Notably, TEAD-TP63 direct target genes were significantly associated with increased PML histologic severity; the metagene score of the induced targets were significantly increased in higher grade PML samples (linear model p-value < 0.001 in all three datasets) and the metagene score of the repressed targets were decreased, although less significantly (Fig. 4B and Supplementary Fig. 4B). TEAD-TP63 directly repressed target genes were significantly enriched among the genes down-regulated in progressive/persistent compared with regressive PMLs among the samples of Proliferative subtype described in the Beane et al. discovery (GSEA p-value < 0.001) and validation cohort (GSEA p-value < 0.05) [5], and among all samples in Merrick et al. (GSEA p-value < 0.001) [9] (Fig. 4C and Supplementary Fig. 4C). Directly induced genes were also strongly enriched among the genes up-regulated in progressive/persistent PMLs in the Merrick et al. cohort [9] (Supplementary Fig. 4C; GSEA p-value < 0.001), although this enrichment was not as clear in the Beane et al. data [5]. Collectively, these observations suggest that shared TEAD and p63 activities are associated with precancerous airway disease progression.
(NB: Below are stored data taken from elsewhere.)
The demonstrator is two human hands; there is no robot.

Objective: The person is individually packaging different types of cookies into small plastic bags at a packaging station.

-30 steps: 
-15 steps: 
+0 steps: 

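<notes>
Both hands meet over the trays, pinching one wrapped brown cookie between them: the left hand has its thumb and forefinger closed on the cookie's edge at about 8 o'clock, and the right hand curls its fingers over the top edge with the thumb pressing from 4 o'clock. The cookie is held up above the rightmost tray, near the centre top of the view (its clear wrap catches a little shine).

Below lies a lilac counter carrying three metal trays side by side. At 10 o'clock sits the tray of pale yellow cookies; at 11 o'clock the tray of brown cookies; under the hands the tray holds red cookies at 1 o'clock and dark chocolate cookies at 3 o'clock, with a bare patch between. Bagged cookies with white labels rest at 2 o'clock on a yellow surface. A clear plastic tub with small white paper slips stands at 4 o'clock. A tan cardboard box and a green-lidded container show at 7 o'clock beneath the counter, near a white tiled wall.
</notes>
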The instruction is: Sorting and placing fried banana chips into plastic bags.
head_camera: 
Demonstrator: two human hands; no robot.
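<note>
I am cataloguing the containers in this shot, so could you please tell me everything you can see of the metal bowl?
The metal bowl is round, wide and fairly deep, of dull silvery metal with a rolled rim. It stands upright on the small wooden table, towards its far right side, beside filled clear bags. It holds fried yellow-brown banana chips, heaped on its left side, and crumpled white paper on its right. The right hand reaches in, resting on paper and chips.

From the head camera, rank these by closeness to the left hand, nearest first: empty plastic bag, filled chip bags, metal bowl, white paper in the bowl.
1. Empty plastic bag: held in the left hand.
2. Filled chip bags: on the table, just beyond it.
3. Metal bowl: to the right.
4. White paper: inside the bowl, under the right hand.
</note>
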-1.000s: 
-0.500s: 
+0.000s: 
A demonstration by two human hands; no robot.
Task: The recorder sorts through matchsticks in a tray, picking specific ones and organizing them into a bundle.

To gain functional insight into TEAD-TP63-regulated genes, we explored potential associations with gene modules identified from network analyses of PML data from prior work, which revealed significant overlap between TEAD-TP63 direct induced target genes and three co-expressed gene modules (Modules 1, 3, and 5) described in Beane et al. [5]. TEAD-TP63 targets in these modules were enriched for genes associated with extracellular matrix/cell adhesion, immediate response, and cell-cycle/DNA-replication pathways, respectively (Fig. 4D; Fisher’s exact test p-value < 0.001), suggesting these gene networks are induced by TEAD-P63 in bronchial PMLs. We also observed a significant overlap between the TEAD-TP63 direct repressed target genes and co-expressed gene module (Module 9) from Beane et al. [5], which is enriched for genes encoding antigen presentation and interferon response pathways factors, strongly associated with PML progressive pathology and is correlated with the level of immune cell infiltration, including cytotoxic cells, CD8 + T cells, NK cells, Th1 CD4 + T cells, and activated dendritic cells.

Previous studies have suggested immune regulatory functions reside in distinct subsets of airway epithelial cells, with airway secretory cells playing key roles in promoting lymphocytic infiltration [79, 80]. We therefore examined the cell-type expression of the genes directly induced or repressed by TEAD-TP63 by calculating the metagene score of TEAD-TP63 direct induced and repressed target genes with AUCell [67] in two normal human airway/lung single-cell RNA-seq datasets, from Deprez et al., [65] (N = 41,134) and Travaglini et al., [64] (N = 65,662). High expression of genes directly induced by TEAD-TP63 was observed within the basal and suprabasal epithelial cell subsets, while repressed target genes were expressed at lower levels in these same subsets (Fig. 4E and Supplementary Fig. 4D Wilcoxon one-tail test p-value < 0.001). These observations suggest cooperation between YAP/TAZ, TEAD, and TP63 in basal and suprabasal cells.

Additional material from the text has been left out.